Come ti sei trovato a dirigere un film oltre che a sceneggiarlo?

Dopo essere stato così solitario, dopo aver trascorso tanti anni soltanto a scrivere, è stato infinitamente piacevole ritrovarmi nel deserto o nei fantastici paesaggi dell’Oregon circondato da tanti meravigliosi amici che hanno lavorato così bene e così tanto con me. È stato molto difficile, ma tutti i film sono difficili. Ho avuto però la sensazione che tutti coloro che erano sul set fossero dei cineasti e per la prima volta ho detto a tutti: questo non è il mio film, ma il nostro film. D’altra parte fare un film è un cosa molto difficile ma ciononostante i cineasti adorano questo processo.

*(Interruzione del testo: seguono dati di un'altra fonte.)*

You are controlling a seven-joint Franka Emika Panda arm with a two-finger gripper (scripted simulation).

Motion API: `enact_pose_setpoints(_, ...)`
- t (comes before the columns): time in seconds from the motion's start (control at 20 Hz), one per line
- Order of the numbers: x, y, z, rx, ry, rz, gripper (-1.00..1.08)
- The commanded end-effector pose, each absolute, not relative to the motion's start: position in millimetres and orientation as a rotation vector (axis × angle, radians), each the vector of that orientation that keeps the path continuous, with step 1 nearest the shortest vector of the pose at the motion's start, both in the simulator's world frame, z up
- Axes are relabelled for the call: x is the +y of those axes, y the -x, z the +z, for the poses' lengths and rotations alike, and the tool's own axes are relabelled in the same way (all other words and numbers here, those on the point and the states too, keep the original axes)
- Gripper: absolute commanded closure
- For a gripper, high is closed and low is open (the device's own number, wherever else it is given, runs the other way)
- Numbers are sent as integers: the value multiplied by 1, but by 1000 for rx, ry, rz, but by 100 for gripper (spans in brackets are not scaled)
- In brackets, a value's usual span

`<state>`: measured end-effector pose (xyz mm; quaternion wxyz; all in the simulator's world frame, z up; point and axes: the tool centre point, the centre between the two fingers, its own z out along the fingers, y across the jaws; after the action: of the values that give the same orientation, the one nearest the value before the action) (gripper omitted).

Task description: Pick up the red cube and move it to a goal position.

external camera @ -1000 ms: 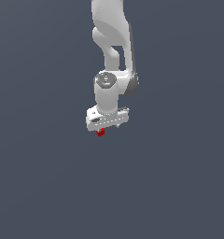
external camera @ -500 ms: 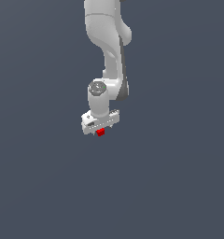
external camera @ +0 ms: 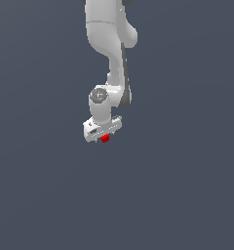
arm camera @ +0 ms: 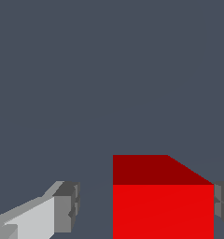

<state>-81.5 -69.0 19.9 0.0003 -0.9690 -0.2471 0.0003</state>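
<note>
The red cube (external camera: 105, 138) is small and bright red, and it shows just under the white hand of the arm in the exterior view. My gripper (external camera: 103, 135) sits right over it. In the wrist view the red cube (arm camera: 163, 210) lies between the two grey fingertips of the gripper (arm camera: 144, 207). One fingertip (arm camera: 221, 205) is at the cube's side, while the other fingertip (arm camera: 68, 207) stands apart from it with a clear gap. The gripper is open around the cube. Whether the cube rests on the floor cannot be told.
A plain dark grey surface (external camera: 187, 195) fills both views. The white arm (external camera: 109, 44) reaches down from the top of the exterior view. No other objects show.
The arm and hand have shifted towards the exterior view's left and slightly down. The red cube stays at the same spot.
</note>
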Motion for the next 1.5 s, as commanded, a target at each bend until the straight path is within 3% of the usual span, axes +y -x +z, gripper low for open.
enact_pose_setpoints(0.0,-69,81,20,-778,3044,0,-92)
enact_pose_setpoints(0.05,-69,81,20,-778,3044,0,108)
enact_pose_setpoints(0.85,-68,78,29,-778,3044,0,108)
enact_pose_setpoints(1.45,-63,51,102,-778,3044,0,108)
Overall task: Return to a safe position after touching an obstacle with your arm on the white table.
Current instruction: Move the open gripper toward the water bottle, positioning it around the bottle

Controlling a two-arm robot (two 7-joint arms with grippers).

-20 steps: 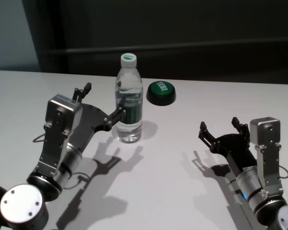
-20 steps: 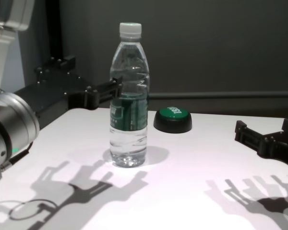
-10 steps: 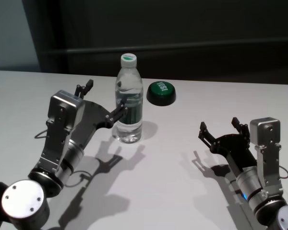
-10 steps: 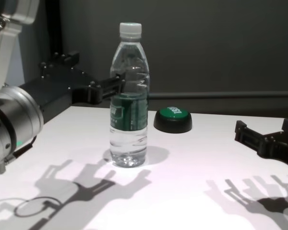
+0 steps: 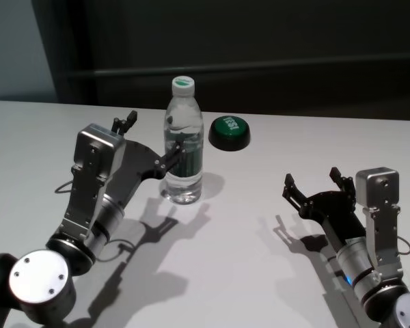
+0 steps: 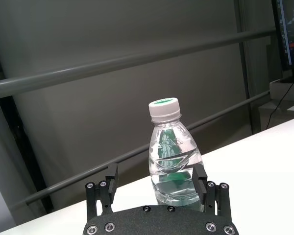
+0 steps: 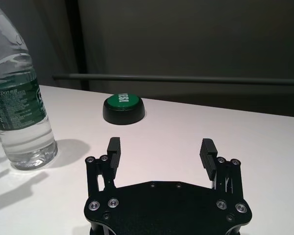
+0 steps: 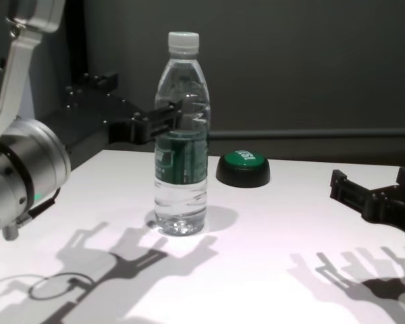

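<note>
Clear bottle [image 5: 184,145] upright; left gripper [image 5: 152,144] beside, jaws apart.

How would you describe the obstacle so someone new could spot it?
On the white table, look toward the far edge, beside the left gripper. The water bottle stands upright there: tall, clear, white-capped, green-labelled, unlike the low green button nearby.

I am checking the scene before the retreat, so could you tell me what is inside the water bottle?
The water bottle holds clear liquid, seen above and below its green label; the band hides what lies behind it. Its white cap is on.
</note>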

Qual è in breve il significato che hai voluto dare al film?

La storia narrata in The Burning Plain è un paradosso. Come è possibile che una cosa così bella come due persone che fanno l’amore, possa ostacolare l’amore di altri personaggi? Questo è uno dei grandi misteri romantici e essere in grado di esplorarlo anche solo per un po’ attraverso il cinema è un dono che non dimenticherò mai

Quanto è stato importante avere un’attrice come Charlize Theron nel film?

Il suo assenso ha fatto letteralmente decollare il film. Interpreta un personaggio che affronta un viaggio molto doloroso e lo ha fatto senza semplificarlo, perché questo genere di materiale può sfociare facilmente nel melodramma o in un eccesso di stile.


Un altro elemento importante è stato il direttore della fotografia Robert Elswit (due nomination e un Oscar negli ultimi tre anni)…

Una delle mie scelte migliori per questo film è stata ingaggiare Robert, che non è stato soltanto il mio direttore della fotografia ma è diventato anche il mio maestro. Sul set, mi ha insegnato tantissime cose delle quali gli sarò riconoscente a vita. Quando è venuto nel mio ufficio per discutere di questo film, mi ha parlato solo ed esclusivamente della storia. Non ha mai parlato di obiettivi, macchine da presa o attrezzature tecniche varie, ma abbiamo discusso solo della storia e questo mi ha veramente colpito.